69.—(1) Any information relating to an offence under these Regulations which is triable by a magistrates' court in England and Wales may be so tried on an information laid at any time within 12 months after the date on which evidence sufficient in the opinion of the relevant authority to justify the proceedings comes to its knowledge.

(2) Proceedings in Scotland for an offence triable only summarily which is alleged to have been committed under these Regulations may be commenced at any time within 12 months after the date on which evidence sufficient in the Lord Advocate’s opinion to justify the proceedings came to his knowledge or, where such evidence was reported to him by the Secretary of State or SIB, within 12 months after the date on which it came to the knowledge of the Secretary of State or SIB (as the case may be).

  • For the purposes of this paragraph proceedings shall be deemed to be commenced on the date on which a warrant to apprehend or to cite the accused is granted, if the warrant is executed without undue delay.

(3) Paragraph (1) above does not authorise the trial of an information laid, and paragraph (2) does not authorise the commencement of proceedings, more than three years after the commission of the offence.

(4) For the purposes of these Regulations a certificate by the relevant authority or the Lord Advocate as to the date on which such evidence as is referred to above came to its or his knowledge is conclusive evidence of that fact.

(5) Nothing in this regulation affects proceedings within the time limits prescribed by section 127(1) of the Magistrates' Courts Act 1980(1) or section 136 of the Criminal Procedure (Scotland) Act 1995(2) (the usual time limits for criminal proceedings).

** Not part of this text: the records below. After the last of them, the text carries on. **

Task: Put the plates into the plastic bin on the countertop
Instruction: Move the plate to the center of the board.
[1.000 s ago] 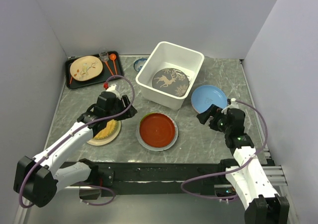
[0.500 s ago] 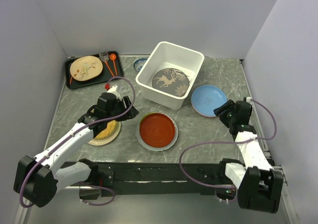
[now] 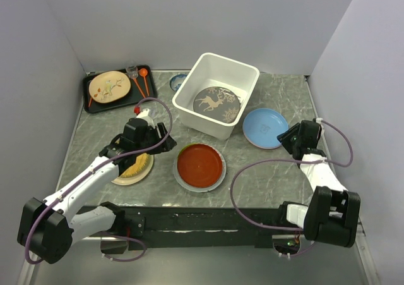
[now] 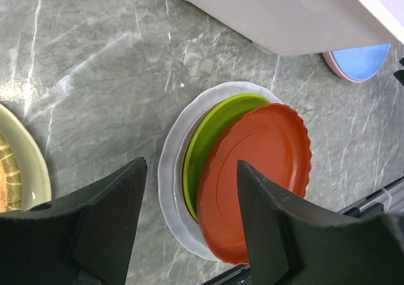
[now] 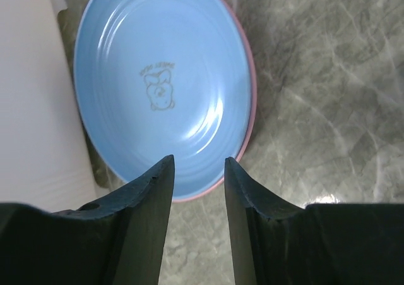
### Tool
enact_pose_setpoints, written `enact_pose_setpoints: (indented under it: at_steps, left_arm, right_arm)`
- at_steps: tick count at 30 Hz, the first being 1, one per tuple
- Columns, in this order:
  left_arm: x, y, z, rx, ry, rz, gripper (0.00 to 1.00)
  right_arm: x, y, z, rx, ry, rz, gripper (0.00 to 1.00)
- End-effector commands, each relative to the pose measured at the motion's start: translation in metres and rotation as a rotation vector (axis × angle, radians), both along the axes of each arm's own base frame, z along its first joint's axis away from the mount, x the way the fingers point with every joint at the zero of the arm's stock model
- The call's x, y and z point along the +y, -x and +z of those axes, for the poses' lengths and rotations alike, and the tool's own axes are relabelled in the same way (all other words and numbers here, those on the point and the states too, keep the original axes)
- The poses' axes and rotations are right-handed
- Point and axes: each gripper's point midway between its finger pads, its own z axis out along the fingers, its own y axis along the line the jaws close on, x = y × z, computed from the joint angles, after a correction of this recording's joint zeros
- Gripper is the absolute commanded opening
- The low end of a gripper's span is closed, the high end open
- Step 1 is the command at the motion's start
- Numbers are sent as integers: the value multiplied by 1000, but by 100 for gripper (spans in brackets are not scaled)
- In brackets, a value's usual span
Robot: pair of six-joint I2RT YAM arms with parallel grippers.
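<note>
Fingers stand apart, empty, on your left gripper and right gripper; one reindeer plate sits in the plastic bin, others outside.

- Woven yellow plate: mostly under the left claw from above, and cut off at 9 o'clock in the left wrist view.
- Lime green plate: largely covered by the red plate; the white plate beneath shows only a rim.
- Pink plate: only a thin edge shows under the light blue plate.
- Small dish: partly behind the plastic bin, at its 10 o'clock corner.
</note>
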Motion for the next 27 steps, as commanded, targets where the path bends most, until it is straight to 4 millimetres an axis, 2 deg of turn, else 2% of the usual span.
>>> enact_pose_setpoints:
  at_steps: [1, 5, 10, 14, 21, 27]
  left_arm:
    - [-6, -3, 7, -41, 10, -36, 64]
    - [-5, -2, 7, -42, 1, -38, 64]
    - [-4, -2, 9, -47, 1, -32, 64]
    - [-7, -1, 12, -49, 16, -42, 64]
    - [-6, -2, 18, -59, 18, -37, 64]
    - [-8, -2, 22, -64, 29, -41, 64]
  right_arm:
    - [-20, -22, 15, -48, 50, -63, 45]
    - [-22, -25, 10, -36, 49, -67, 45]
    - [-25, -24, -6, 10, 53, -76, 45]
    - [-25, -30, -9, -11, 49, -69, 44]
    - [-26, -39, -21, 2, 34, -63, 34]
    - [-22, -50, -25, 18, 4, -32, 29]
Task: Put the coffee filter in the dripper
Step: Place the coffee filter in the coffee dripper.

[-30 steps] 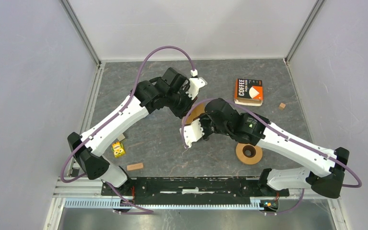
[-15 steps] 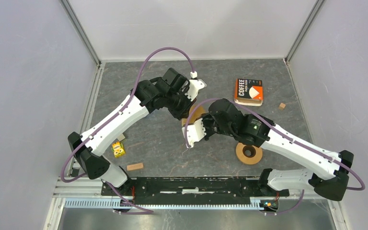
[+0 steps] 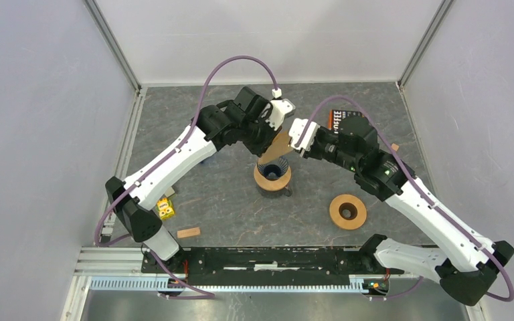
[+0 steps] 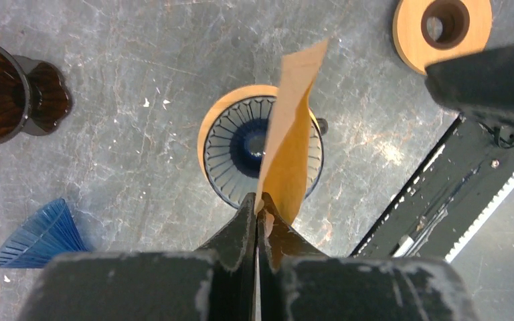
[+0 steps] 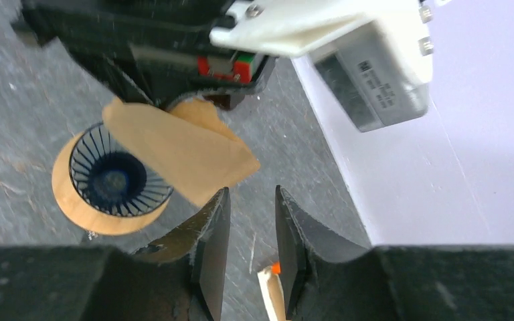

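**Right arm swings across, filter hangs over the dripper**

Since a second ago the right arm (image 3: 415, 200) has swung from the near left of the dripper to its far right, uncovering it. The left arm (image 3: 174, 160) has shifted slightly rightward with its load.

The left hand (image 4: 258, 212) is clamped on one edge of the coffee filter (image 4: 288, 147), a flat, folded tan sheet. The filter hangs tilted just above the dripper (image 4: 224, 160) and is not yet seated in it. The right hand (image 5: 247, 214) faces the filter from the other side. Its fingers (image 5: 214, 227) stand a little apart with nothing between them, and the paper's edge lies just ahead of their tips.

The dripper is a dark ribbed cone on a round wooden base (image 5: 67, 194). In the left wrist view a brown glass vessel (image 4: 0, 93) and a blue ribbed cone (image 4: 37, 237) lie well apart from it.

On the grey marbled table (image 3: 227, 200) sit a wooden ring (image 3: 335, 212), a coffee filter box (image 3: 335, 120) partly hidden behind the right arm, a yellow carton (image 3: 166, 208), a wooden block (image 3: 188, 233) and a small cube (image 3: 394, 147). Pale walls (image 3: 268, 40) enclose the table.
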Available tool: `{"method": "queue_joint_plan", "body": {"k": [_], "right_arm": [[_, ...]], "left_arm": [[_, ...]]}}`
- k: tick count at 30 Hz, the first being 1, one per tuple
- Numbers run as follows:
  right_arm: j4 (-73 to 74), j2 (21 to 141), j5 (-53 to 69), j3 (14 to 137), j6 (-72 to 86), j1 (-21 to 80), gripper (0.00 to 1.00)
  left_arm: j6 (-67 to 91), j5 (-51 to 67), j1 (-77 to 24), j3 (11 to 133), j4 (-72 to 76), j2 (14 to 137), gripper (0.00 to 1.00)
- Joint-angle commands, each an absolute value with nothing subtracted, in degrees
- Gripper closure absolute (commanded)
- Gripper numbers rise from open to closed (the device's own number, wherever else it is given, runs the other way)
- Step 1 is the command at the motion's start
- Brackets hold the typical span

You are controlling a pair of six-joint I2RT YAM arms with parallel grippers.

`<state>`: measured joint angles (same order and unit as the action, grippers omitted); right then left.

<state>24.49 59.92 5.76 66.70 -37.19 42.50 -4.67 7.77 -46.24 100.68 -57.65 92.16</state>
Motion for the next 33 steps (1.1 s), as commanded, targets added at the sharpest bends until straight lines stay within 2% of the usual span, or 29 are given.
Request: {"method": "queue_joint_plan", "body": {"k": [1,10,17,25,33], "right_arm": [[19.4,60.3,10.8,70.0,-25.7,40.0,0.62],[17.2,61.9,8.9,70.1,-14.9,34.5,0.49],[17.3,64.3,6.8,73.8,-7.8,32.6,0.28],[15.5,68.1,11.2,76.2,-0.1,28.6,0.2],[13.7,71.7,15.8,75.2,5.0,28.5,0.15]], "left_arm": [[-1.3,5.6,-46.1,104.1,-52.7,93.1,0.98],[2.9,3.9,-45.9,106.5,-49.4,95.4,0.98],[7.4,3.0,-45.2,104.3,-44.3,94.7,0.98],[11.6,0.9,-45.1,98.0,-36.8,91.6,0.98],[13.1,0.8,-45.1,97.6,-35.9,91.7,0.98]]}}
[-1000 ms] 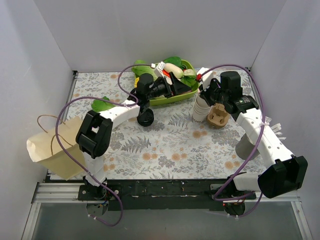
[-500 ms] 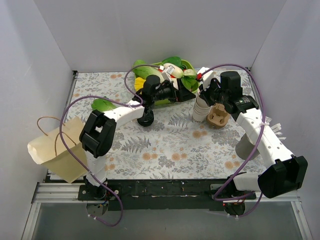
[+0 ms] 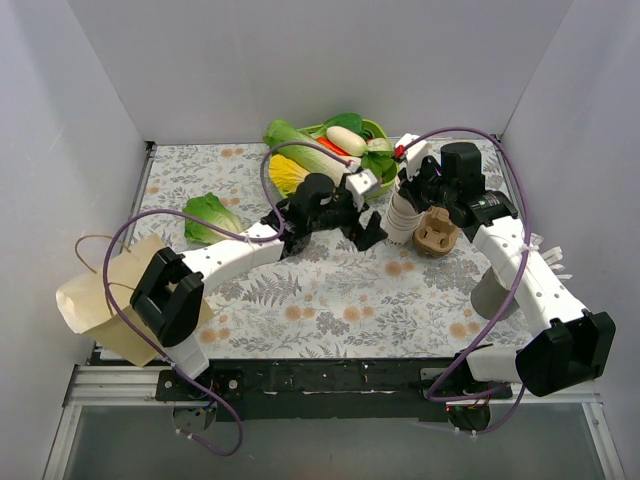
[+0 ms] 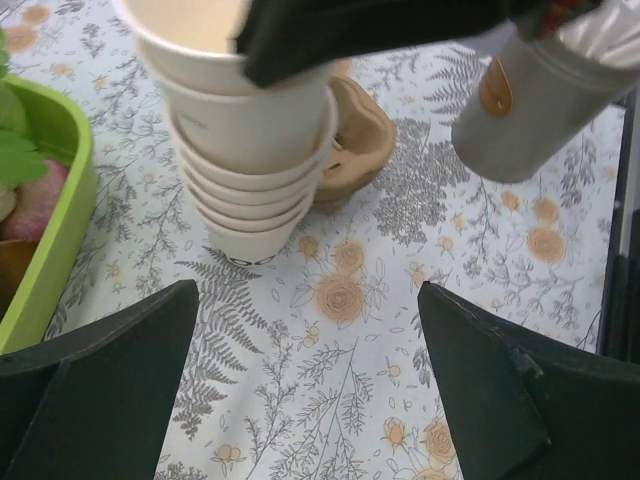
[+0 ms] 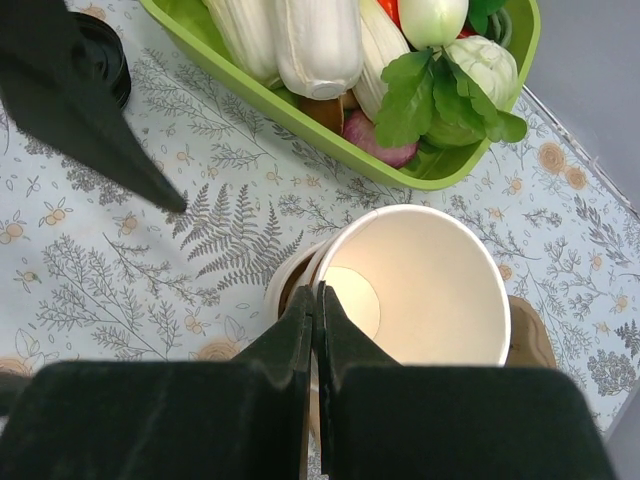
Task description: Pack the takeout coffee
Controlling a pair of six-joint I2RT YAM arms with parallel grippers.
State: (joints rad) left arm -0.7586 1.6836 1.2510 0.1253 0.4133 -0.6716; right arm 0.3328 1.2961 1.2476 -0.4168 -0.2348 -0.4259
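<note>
White walls box in a floral table (image 3: pixel 330 300). Coffee (image 5: pixel 100 62) stands upright on it near the tray (image 5: pixel 445 168). Only its black lid shows, partly hidden, in the right wrist view. Left claw (image 4: pixel 308 290), spread and empty, faces the cup stack (image 4: pixel 245 170), so the coffee likely lies back beside its arm, the nearer one. Right claw (image 5: pixel 315 300) is pressed together at the stack's rim.

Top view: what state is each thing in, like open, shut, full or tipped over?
Cup stack, upright, lidless, top cup empty.
Left hand, open, empty.
Right hand, shut at the stack's rim.
Tray, full of vegetables.
Bag, lying on its side.
Lids, loose on the table.
</note>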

(6) In this regulation “relevant authority”, in relation to an offence, means—

(a)in a case where the person instituting proceedings in respect of the offence is a person who, by virtue of regulation 67(1) or (2) above, may not do so without the consent of the Secretary of State or the Director of Public Prosecutions, the Secretary of State or the Director of Public Prosecutions; and

(b)in any other case where proceedings are instituted in England and Wales, the person instituting the proceedings.